Step Integrated External
STAR (trim + align + Y-split + TranscriptVB) 29.20s
Salmon QC 31.51s 31.03s
Decompress 13.44s
Trimvalidate 16.89s
STAR align 49.94s
remove_y_reads 14.03s
Total 60.71s 125.33s
Speedup 2.1x

Without Y-removal (2026-03-18)

Step Integrated External
STAR (trim + align + TranscriptVB) 5.69s
Salmon QC 31.00s 30.49s
Decompress 12.79s
Trimvalidate 14.36s
STAR align 29.65s
Total 36.69s 87.29s
Speedup 2.4x

Note: The low 5.69s integrated STAR time in the no-Y run reflects a warm page cache (genome loaded by the preceding downsampled stage). The Y-removal run's 29.20s is a cold-cache measurement and is more representative for single-invocation use.

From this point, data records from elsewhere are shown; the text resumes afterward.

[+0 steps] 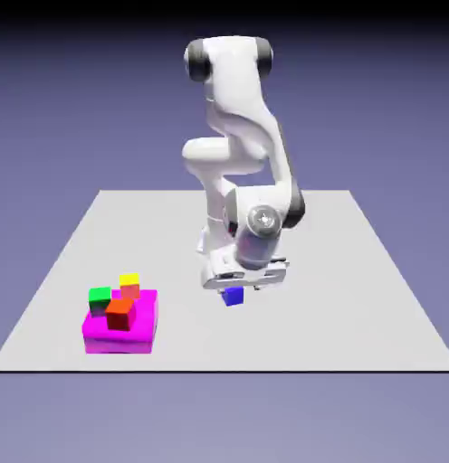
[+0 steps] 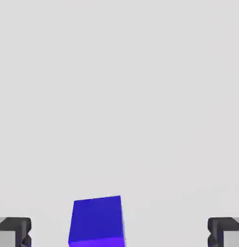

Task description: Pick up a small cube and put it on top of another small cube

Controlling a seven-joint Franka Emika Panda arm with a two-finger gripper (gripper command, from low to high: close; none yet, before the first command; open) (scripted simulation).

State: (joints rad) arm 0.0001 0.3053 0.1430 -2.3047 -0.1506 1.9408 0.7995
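Note:
The small deep-blue cube (image 1: 233, 296) sits on the grey table (image 1: 355, 298), just below my gripper (image 1: 237, 288). In the hand view the blue cube (image 2: 97, 221) lies at the bottom edge, between the two grey fingertips (image 2: 13, 231) but nearer the left one. The fingertips stand far apart and touch nothing, so my gripper (image 2: 119, 234) is open. Green (image 1: 100, 296), yellow (image 1: 129, 280) and orange-red (image 1: 119, 314) cubes rest on the magenta slab (image 1: 138, 339) at the exterior view's left.
The magenta slab with its cubes stands near the table's front left corner in the exterior view. The white arm rises behind the gripper toward the table's far edge.

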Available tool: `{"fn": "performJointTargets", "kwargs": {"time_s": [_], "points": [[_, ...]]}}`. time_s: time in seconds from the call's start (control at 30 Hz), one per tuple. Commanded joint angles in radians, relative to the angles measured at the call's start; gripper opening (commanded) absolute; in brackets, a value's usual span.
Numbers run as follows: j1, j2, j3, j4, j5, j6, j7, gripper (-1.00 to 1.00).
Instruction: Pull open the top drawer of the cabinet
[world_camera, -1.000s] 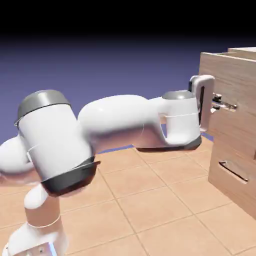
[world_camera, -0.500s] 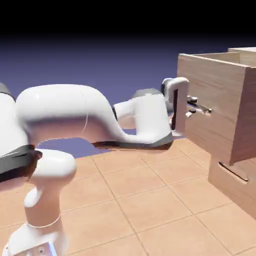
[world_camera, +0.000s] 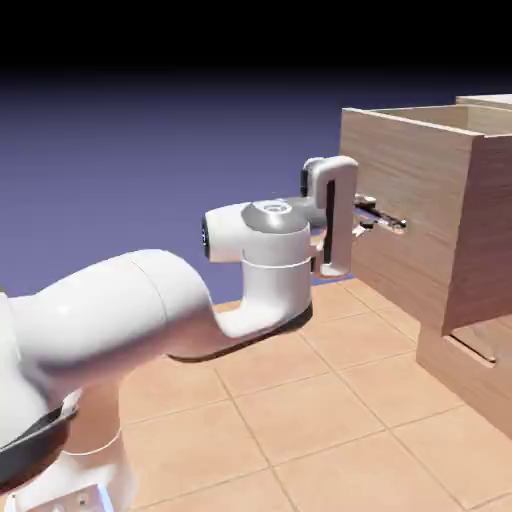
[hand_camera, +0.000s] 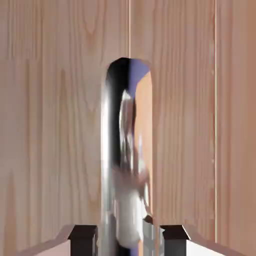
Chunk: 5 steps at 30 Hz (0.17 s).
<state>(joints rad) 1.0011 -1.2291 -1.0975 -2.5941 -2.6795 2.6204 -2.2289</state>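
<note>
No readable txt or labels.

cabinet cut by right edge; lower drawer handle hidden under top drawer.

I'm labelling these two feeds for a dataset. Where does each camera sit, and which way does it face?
Exterior view: fixed beside the robot, facing across the tiled floor toward the cabinet; shows the white arm and hand at the pulled-out top drawer.
Hand view: mounted on the hand, looking along the fingers at the drawer front; only the grey fingertips show.
Shared: the drawer's shiny bar handle and the wood front.
</note>
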Motion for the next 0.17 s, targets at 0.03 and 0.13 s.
{"fn": "performJointTargets", "kwargs": {"time_s": [0.03,0.13], "points": [[-0.072,-0.025,0.033,-0.05,0.025,0.023,-0.011,1.0],[-0.18,-0.061,0.081,-0.124,0.062,0.056,-0.028,1.0]]}}
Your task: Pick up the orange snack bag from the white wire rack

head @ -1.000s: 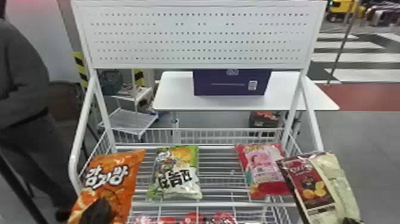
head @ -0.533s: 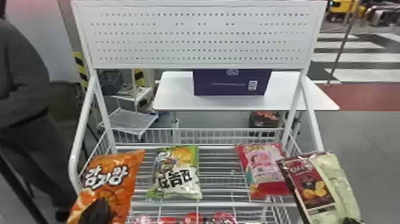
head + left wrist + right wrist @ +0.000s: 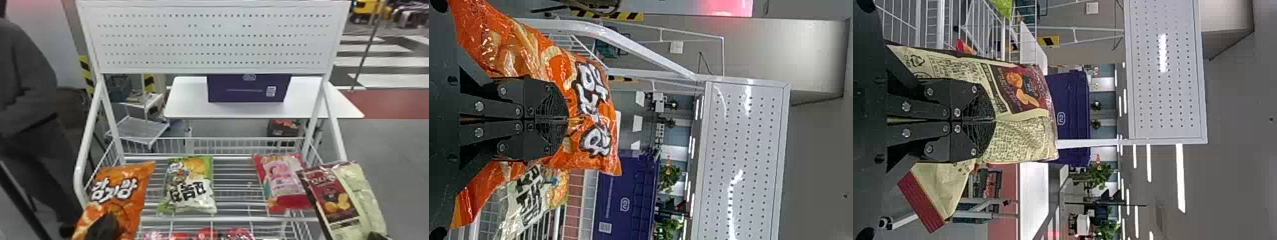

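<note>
While holding the orange snack bag [image 3: 118, 194] tilted at 8 o'clock, has the left tool [image 3: 103, 227] closed tight on it. Further right, has a green snack bag [image 3: 188, 185] lying on the white wire rack [image 3: 237, 220] at 7 o'clock and a pink snack bag [image 3: 282, 180] between 4 and 5. At 4 o'clock, grips a maroon-and-cream snack bag [image 3: 346, 194] in the closed right tool [image 3: 376, 236].

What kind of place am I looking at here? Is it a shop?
Probably a demo or test area mocked up like a shop: a white wire rack holds a green snack bag and a pink one, with black-and-yellow striping and a plain white table behind.
</note>
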Robot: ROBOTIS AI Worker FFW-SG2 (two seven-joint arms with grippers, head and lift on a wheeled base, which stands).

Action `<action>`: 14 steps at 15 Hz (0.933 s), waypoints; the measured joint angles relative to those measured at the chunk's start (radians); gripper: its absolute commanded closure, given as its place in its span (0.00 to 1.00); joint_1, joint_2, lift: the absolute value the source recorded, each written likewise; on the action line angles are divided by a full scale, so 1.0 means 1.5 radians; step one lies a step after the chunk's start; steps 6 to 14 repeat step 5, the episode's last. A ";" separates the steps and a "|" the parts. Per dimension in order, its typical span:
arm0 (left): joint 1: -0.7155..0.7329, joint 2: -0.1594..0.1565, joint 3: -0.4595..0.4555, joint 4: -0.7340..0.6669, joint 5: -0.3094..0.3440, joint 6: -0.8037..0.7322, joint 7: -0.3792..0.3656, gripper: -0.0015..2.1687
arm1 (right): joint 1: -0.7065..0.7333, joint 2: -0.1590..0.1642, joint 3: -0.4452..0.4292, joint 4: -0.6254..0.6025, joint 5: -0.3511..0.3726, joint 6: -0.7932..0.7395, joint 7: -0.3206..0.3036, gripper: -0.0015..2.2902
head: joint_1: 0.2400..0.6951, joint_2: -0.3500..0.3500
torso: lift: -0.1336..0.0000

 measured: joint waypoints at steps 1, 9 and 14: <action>0.000 0.000 0.000 0.000 0.000 0.000 0.000 0.95 | 0.000 0.000 0.000 0.000 0.000 0.000 0.000 0.99 | 0.57 0.50 | 1.00; -0.001 0.000 0.002 0.000 0.000 0.000 -0.001 0.95 | -0.001 0.002 0.001 0.000 0.000 0.000 0.000 0.99 | 0.57 0.50 | 1.00; -0.001 0.000 0.002 0.000 0.000 0.000 -0.001 0.95 | -0.001 0.002 0.001 0.000 0.000 0.000 0.000 0.99 | 0.57 0.50 | 1.00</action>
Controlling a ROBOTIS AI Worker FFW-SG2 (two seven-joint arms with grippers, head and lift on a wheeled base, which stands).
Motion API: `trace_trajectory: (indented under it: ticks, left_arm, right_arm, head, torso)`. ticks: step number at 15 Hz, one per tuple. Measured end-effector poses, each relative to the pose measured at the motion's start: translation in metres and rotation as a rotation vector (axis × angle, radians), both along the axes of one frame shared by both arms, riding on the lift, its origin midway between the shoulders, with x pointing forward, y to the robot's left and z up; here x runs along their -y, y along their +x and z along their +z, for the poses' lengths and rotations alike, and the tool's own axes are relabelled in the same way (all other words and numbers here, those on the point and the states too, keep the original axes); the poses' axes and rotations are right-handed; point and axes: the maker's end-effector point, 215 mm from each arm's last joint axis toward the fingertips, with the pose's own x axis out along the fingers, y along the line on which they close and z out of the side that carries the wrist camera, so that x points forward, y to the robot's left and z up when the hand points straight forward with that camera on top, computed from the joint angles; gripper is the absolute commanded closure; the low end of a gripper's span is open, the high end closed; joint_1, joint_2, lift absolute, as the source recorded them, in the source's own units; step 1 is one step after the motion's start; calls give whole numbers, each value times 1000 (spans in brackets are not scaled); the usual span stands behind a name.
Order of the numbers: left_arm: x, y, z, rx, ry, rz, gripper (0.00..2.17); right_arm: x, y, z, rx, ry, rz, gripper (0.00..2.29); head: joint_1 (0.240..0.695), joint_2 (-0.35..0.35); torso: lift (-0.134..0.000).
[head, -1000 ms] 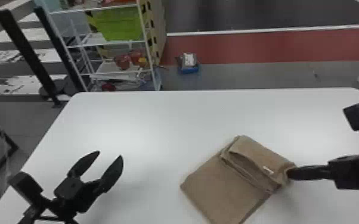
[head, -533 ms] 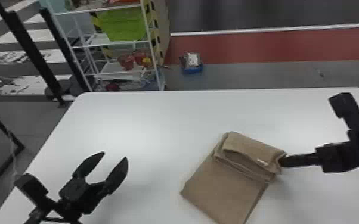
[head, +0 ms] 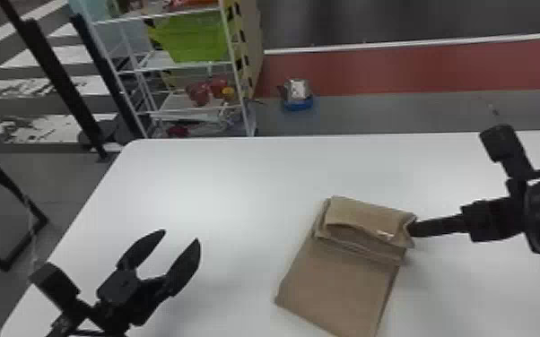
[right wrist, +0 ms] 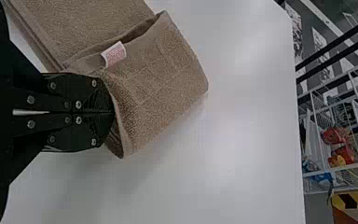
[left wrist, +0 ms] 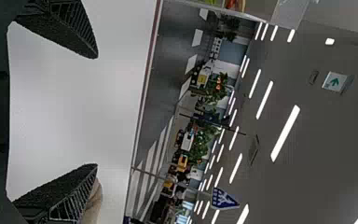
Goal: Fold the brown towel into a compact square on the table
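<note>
Brown towel [head: 341,278] on the worktop [head: 246,179]; right jaws pinch its flap's edge, left jaws wide, well left of it. Folding seems underway; next, lay the flap flat, then release.

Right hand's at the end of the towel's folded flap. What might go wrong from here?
The right hand is shut at only one end of the folded flap, so pulling may skew it. The layers gape near the white label and could bunch. The left hand hangs open, away from the towel, which might slide unpinned.
</note>
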Motion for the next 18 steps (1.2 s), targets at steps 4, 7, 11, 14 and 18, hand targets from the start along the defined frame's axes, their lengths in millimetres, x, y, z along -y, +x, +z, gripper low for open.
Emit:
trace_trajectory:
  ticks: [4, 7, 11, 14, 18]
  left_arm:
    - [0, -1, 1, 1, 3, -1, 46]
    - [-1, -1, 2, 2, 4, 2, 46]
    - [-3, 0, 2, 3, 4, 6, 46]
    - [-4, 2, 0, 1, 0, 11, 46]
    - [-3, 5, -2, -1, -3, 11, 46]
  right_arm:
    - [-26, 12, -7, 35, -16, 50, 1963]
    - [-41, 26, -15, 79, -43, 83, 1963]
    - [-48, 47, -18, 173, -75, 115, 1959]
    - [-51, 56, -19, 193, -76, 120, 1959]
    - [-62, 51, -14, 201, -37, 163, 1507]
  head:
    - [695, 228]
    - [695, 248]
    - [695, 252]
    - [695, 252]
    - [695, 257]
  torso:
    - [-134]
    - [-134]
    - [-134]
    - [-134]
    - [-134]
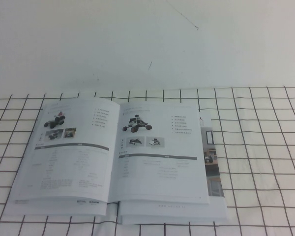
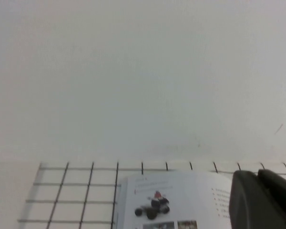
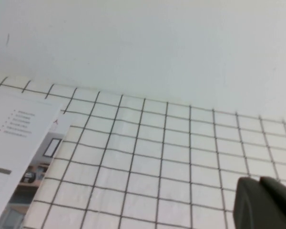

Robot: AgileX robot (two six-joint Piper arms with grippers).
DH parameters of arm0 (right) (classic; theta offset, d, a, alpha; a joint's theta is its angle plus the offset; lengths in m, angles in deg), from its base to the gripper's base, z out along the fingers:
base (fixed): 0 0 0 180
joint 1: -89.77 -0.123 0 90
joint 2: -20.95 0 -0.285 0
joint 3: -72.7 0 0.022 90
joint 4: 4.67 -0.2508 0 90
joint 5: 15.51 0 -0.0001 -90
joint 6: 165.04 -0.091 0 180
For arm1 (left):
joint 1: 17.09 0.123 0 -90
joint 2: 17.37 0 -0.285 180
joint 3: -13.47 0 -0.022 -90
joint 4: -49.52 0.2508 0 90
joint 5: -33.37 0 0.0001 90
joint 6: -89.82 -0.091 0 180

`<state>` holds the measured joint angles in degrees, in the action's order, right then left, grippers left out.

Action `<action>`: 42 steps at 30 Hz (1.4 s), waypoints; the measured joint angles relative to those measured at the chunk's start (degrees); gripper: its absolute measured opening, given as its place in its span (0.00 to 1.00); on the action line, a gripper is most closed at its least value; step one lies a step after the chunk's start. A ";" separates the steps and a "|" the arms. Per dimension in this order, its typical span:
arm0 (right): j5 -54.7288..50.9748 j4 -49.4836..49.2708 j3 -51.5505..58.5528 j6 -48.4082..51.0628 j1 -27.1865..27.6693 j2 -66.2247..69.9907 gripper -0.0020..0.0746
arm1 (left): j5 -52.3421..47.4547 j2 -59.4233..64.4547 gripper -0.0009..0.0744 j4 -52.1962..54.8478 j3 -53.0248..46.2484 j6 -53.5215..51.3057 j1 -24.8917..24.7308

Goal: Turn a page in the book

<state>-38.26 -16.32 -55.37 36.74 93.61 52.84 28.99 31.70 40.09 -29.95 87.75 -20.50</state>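
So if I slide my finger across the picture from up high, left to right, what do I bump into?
Gridded cloth → the leaf showing the pink-topped robot → the page with the red-wheeled buggy → the colourful leaf peeking out beneath → gridded cloth again. All the leaves belong to the book. Neither the left gripper nor the right gripper appears in this view.

High view: looks down from robot's side, whole thin white glossy book (image 1: 118, 157) on white cloth with black grid lines (image 1: 265, 147).
Left wrist view: low, close, faces white wall; black left gripper (image 2: 262, 200) lower right, shares book's left leaf.
Right wrist view: low, black right gripper (image 3: 264, 202) lower right, shares book's right edge.
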 joint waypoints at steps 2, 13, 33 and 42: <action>0.00 -1.77 0.00 -1.19 0.00 2.25 0.03 | -0.40 3.40 0.01 -2.26 0.25 0.83 0.00; -12.82 -17.66 -6.61 18.39 0.00 25.10 0.03 | -17.43 27.76 0.01 -3.93 11.82 -5.97 -9.79; -11.28 -41.81 -31.36 38.79 -21.41 70.96 0.03 | -19.54 59.45 0.01 -4.58 22.85 -2.96 -10.86; -10.62 -32.73 -42.33 29.85 -25.46 79.39 0.20 | -19.62 60.26 0.01 -4.70 22.85 2.76 -10.74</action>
<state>-48.88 -49.05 -97.70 66.59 68.15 132.23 9.37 91.96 35.39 -7.09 90.51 -31.24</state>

Quantification Parity (no Y-removal, storage)

Comparison Transcript Pearson Gene Pearson
TranscriptVB vs integrated Salmon 0.995 0.997
Integrated Salmon vs external Salmon 1.000 0.997
TranscriptVB vs external Salmon 0.995 0.997

Artifacts: /tmp/pe_bulk_feature_benchmark_no_yremove_20260318_144657/

File Inventory

paper_benchmarks_20260318/
├── README.md                          (this file)
├── compiled_stats.tsv                 (machine-readable summary)
├── scripts/                           (analysis & comparison tools)
│   ├── compare_feature_mex.py         (MEX-level parity comparison)
│   ├── compute_parity_metrics.py      (Jaccard/Pearson/Spearman/CRISPR)
│   ├── report_additional_parity_metrics.py  (canonical parity script)
│   ├── run_pe_bulk_feature_benchmark.sh     (PE bulk feature benchmark)
│   └── gather_pe_bulk_external_tools.sh     (external tool runner)
├── a375/
│   ├── BENCHMARK_SUMMARY.txt
│   ├── Log.final.out
│   ├── pf_multi_config.csv
│   ├── RUN_COMMAND.sh                 (exact STAR invocation)
│   ├── run_a375_benchmark.sh          (benchmark script snapshot)
│   ├── star_solo_summary.csv
│   ├── protospacer_calls_summary.csv
│   ├── protospacer_umi_thresholds.csv
│   ├── parity_vs_cr9.txt             (canonical parity metrics)
│   ├── phase_timings.txt
│   └── dynamic_thread_telemetry.txt
├── ucsf_ebs2_2/
│   ├── BENCHMARK_SUMMARY.txt
│   ├── Log.final.out
│   ├── pf_multi_config.csv
│   ├── RUN_COMMAND.sh
│   ├── run_ucsf_ebs2_2_benchmark.sh
│   ├── star_solo_summary.csv
│   ├── protospacer_calls_summary.csv
│   ├── protospacer_umi_thresholds.csv
│   ├── parity_vs_cr9.txt             (canonical parity metrics)
│   ├── phase_timings.txt
│   └── dynamic_thread_telemetry.txt
├── msk_30polyko/
│   ├── BENCHMARK_SUMMARY.txt
│   ├── Log.final.out
│   ├── pf_multi_config.csv
│   ├── RUN_COMMAND.sh
│   ├── run_msk_30polyko_benchmark.sh
│   ├── star_solo_summary.csv
│   ├── protospacer_calls_summary.csv
│   ├── protospacer_umi_thresholds.csv
│   ├── parity_vs_cr9.txt             (canonical parity metrics)
│   ├── phase_timings.txt
│   └── dynamic_thread_telemetry.txt
└── pe_bulk/
    ├── BENCHMARK_SUMMARY_yremove.txt  (with Y-removal, 2026-03-10)
    ├── BENCHMARK_SUMMARY_no_yremove.txt (without Y-removal, 2026-03-18)
    └── comparison_metrics_no_yremove.tsv

Full Run Outputs

Complete STAR outputs (Solo MEX, outs/filtered_feature_bc_matrix, cr_assign, crispr_analysis, logs) are archived at:

/mnt/pikachu/paper_bench_rerun_20260318_065211/
├── a375/           (313 MB)
├── ucsf_ebs2_2_standard/  (2.8 GB)
└── msk_30polyko/   (4.9 GB)

Reproducibility

Each subdirectory contains a RUN_COMMAND.sh with the exact STAR invocation. The benchmark scripts are also included for the full wrapper (FASTQ discovery, multi-config generation, output validation).

Build: make -C core/legacy/source clean && make -C core/legacy/source -j8 STAR Branch: multi-feature at commit used for this run.